希実が小学4年生の春休み家族で九州旅行をした時に買い求めたペアの有田焼、その桜色の湯飲みに緑茶が注がれた。

大半の荷物は北鎌倉のアパートに運ばれ、この家にはもう思い出以外なにも残ってはいなかった。

「希実遅いわね~」

「お昼?食べてく?」

「いや、ブラブラして帰るよ」

「わかった、希実とはいつでも会えるから」

「じゃ・・・」

「あっ、売却決まったら連絡するから」

私たちふたりは最後まで気持ちが揺らぐこともなく、あっけなく15年続いた僕らの家族はピリオドを打つことを選んだ。

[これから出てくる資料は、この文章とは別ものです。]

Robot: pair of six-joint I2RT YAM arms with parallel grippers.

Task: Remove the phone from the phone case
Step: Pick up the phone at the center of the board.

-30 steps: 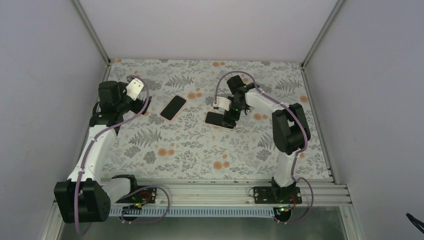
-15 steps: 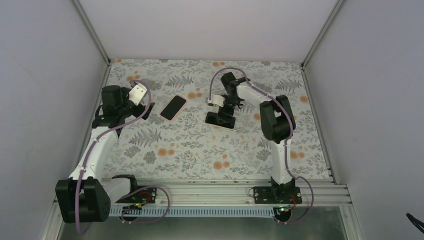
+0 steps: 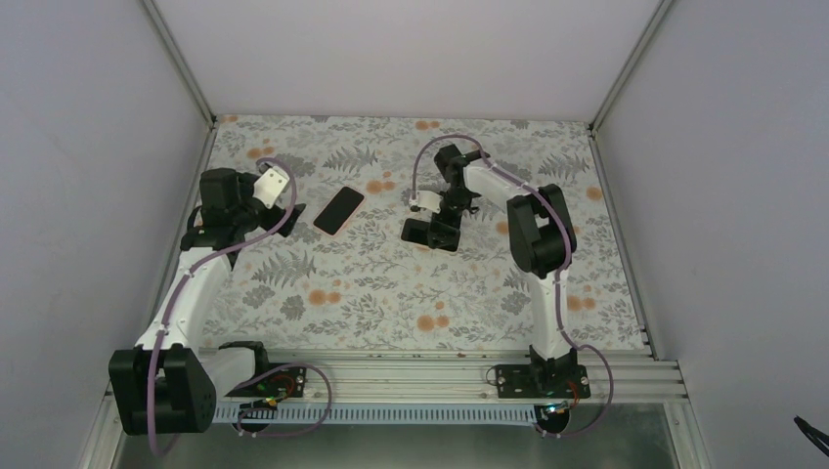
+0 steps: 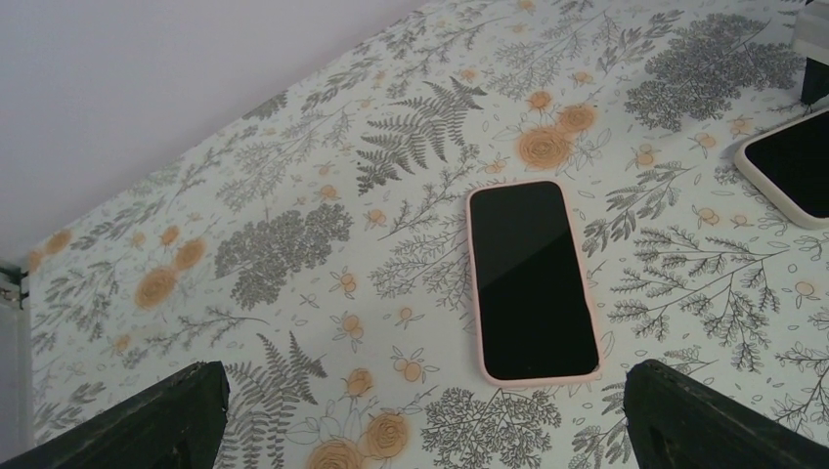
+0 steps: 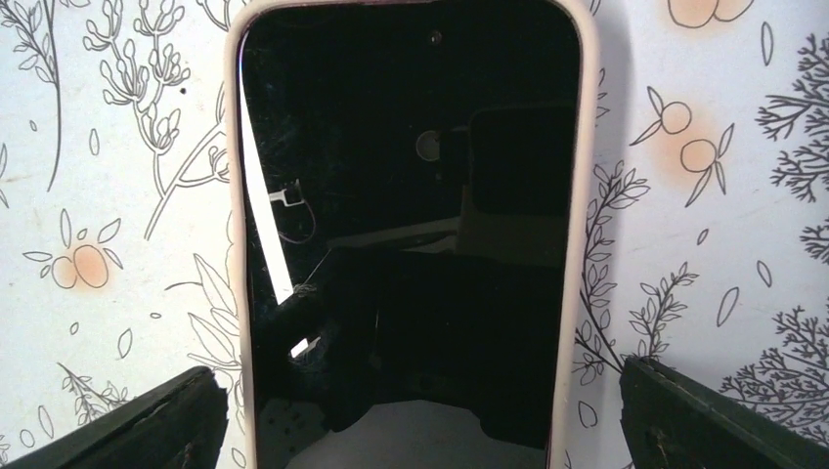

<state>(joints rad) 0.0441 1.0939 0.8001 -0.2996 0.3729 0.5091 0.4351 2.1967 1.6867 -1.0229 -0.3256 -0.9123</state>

僕はもうここから会社に通うこともない・・・駅までの道をゆっくり歩き出した。

「都築ふれあいの丘・・・この駅名も気に入ってたんだけどな~」

「お父さん?」

デニムのスカートに真っ白なTシャツ姿の希実が自転車で近づいてきた。

「希実?久しぶり、元気そうだな」

「お父さん・・・少し痩せたみたい」

「そうかな?希実また背伸びたんじゃない?」

「うん、去年の夏から5センチも・・・これ以上伸びちゃうと困るんだけどな」

そう言って希実は弾けるような笑顔でこっちを振り向いた。

「お茶でも?飲んでくか?」

「うぅん、お母さん心配するから・・・」

「そっか・・・希実、あのな・・・」

「りこん?するんでしょ?」

「知ってるよな・・・もう子供じゃないんだし」

「壊れたら、直せばいいじゃない?・・・お父さんぜんぜん悪くないと思う・・・もう直らないの?お母さんと・・・」

「希実・・・」

「ごめん、でも・・・直って欲しかったな・・・もうしかたないんでしょ?」

希実は少し悲しそうな顔をしてうつむいた。

「私、鎌倉遊びに行ってもいい?」

「あぁ、いつでも待ってる・・・」

「ごめんな・・・こんなことに」

「やだぁお父さん、こんなところで泣かないでよぉ」

「泣いてなんて・・・」

「小学校の卒業式で号泣してお母さんに恥ずかしいって怒られていたじゃない」

「そんなこともあったな・・・」

「私は嬉しかったよ、あんなに泣いてくれるお父さん他にはいないもん!」

「そうか?」

「お父さん・・・中学の卒業式も、高校の卒業式も、大学の入学式も、私の結婚式も・・・全部来てよ!絶対・・・来てよ」

希実の瞳から大粒の涙がとめどなく溢れ出し、僕は希実を抱きしめていた。

「希実・・・ありがと」

「じゃ、お父さん・・・またね」

「勉強もほどほど にな!」

「そんなこと言うのお父さんだけよ、お母さん毎日うるさくて」

「そっか、また怒られちゃうな・・・人の進む速度は、人それぞれだから・・・希実は希実の速度で歩んでいったらいい」

「うん、わかった!お父さん・・・ありがとう」

眩しい笑顔を残し希実は自転車で今来た道を帰っていった、その後ろ姿を僕は見えなくなるまでずっと見守っていた。

「もっと、もっと一緒にいたかったな・・・ごめんな、もうあの頃には戻れないんだ」」

今になって離婚という選択が本当に正しかったか?わからなくなっていた。

突然の天気雨が焼けたアスファルトの濡らす、僕は構わず歩き続けて、びしょ濡れになって駅についた。